Patient sample and genotyping

Genotype data generated with Illumina PsychArray BeadChip as part of the Psychiatric Genomics Consortium initiative (PGC) and approved by the Ethics Committee of the University of Würzburg [72/99; 184/11] in accordance with the Declaration of Helsinki, was available for 2062 inpatients of the Department of Psychiatry and Psychotherapy at the University Hospital (Clinic) of Würzburg diagnosed with a psychotic disorder according to the criteria of DSM-5. All subjects were unrelated and of German Caucasian descent. Written informed consent was obtained from all patients. This sample was retrospectively screened for routine clinical data in accordance with the local ethics committee. Patients were considered for further analysis when drugs had been administered in steady state (applied without change for at least four consecutive half-lives) and coincident electrocardiography was available. Patients were excluded with signs of or a previously documented atrial fibrillation, QRS duration greater than 120 ms, bundle branch block, intraventricular conduction delay, electronic pacemaker, congestive heart failure and dilated cardiomyopathy, in line with the exclusion criteria used by the GWAS analysis by Arking and coworkers (Arking et al., 2014) or lithium levels above 0.8 mmol/L were excluded. Taken together, 804 patients were analysed based on these criteria.

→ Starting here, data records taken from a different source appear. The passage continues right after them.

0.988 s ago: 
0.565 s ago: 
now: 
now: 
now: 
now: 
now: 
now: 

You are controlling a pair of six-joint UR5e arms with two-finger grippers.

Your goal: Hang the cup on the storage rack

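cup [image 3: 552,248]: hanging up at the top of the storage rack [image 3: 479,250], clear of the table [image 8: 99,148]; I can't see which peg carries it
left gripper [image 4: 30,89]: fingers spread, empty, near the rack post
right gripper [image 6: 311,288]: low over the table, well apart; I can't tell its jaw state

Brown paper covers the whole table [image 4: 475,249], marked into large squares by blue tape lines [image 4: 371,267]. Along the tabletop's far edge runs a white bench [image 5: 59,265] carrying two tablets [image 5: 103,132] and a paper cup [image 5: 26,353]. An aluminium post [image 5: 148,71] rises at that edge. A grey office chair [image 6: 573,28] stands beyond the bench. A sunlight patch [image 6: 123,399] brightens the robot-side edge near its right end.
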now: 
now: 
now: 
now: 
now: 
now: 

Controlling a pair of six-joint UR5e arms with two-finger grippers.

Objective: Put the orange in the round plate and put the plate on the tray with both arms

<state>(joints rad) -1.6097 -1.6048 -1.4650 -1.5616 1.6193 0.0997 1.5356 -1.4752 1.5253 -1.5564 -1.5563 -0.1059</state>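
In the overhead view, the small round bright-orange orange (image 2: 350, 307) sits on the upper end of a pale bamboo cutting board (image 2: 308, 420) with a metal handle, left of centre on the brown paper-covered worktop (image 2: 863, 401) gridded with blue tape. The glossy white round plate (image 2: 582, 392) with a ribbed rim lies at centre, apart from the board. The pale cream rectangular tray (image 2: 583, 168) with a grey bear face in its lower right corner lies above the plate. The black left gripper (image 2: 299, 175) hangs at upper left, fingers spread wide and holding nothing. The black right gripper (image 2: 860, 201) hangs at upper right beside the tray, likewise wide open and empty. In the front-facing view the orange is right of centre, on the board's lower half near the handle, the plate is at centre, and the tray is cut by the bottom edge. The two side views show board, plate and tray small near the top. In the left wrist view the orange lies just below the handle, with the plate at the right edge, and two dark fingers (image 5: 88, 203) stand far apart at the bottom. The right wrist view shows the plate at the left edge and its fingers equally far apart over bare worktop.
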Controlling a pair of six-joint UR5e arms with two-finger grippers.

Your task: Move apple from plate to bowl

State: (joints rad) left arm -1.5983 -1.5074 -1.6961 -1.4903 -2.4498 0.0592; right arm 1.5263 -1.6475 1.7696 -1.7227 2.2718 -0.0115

Single nucleotide polymorphism (SNP) selection and calculation of the score for the individual polygenic influence on the duration of the QT interval

Polygenic scores for the individual polygenic influence on the duration of the QT interval were calculated in the imputed target sample based on the summary statistics of the genome-wide association study by Arking and coworkers (Arking et al., 2014). Regarding our sample, only SNPs with an INFO imputation quality score > 0.6 and a minor allele frequency > 0.01 and < 0.99 were used for calculation. Strand ambiguous SNPs were removed, leaving 3,597,705 overlapping SNPs between the discovery and the target sample. We performed p-value-informed clumping with a cut-off r² = 0.1 using a 500-kb window (index variant p-value threshold = 1, clumped variant p-value threshold = 1) according to the European subsample of the 1000 Genomes Project phase 1 as a reference (1000 Genomes Project Consortium et al., 2012). The number of effect alleles for each variant below a given threshold of the p-value (p < 5 × 10⁻⁸, p < 1 × 10⁻⁶, p < 1 × 10⁻⁴, p < 0.001, p < 0.01, p < 0.05, p < 0.1, p < 0.2, p < 0.5, p < 1) was multiplied by the effect estimates in milliseconds of the discovery sample. The sum of per allele scores across an individual represents the individual polygenic influence on the QT interval. If not indicated otherwise, the calculated score used included variants with a p-value below 5 × 10⁻⁸, corresponding to previous analyses (Noseworthy et al., 2011; Strauss et al., 2017). The genetic population structure inference of the sample was taken into account in all calculated models using principal component analysis (Price et al., 2006).

Electrocardiography

Electrocardiography was performed with a Cardiofax ECG-1350 (Nihon Kohden, Rosbach, Germany) by a 12-lead recording and automated analysis of the heart rate and uncorrected QT interval. The validity of the measurement was verified by a trained physician and inconsistent measurements were excluded from further analysis. The QT interval depends on the heart rate and several methods have been developed to perform a reliable frequency adaption. Recent genetic studies on the QT interval have adopted using Fridericia’s formula, which corrects the QTc interval using the cubic root of the RR interval for a wide range of heart rates contrary to Bazett’s formula using the square root of the RR interval (Arking et al., 2014; Newton-Cheh et al., 2009; Pfeufer et al., 2005). We adhered to the correction using Fridericia’s formula in our study.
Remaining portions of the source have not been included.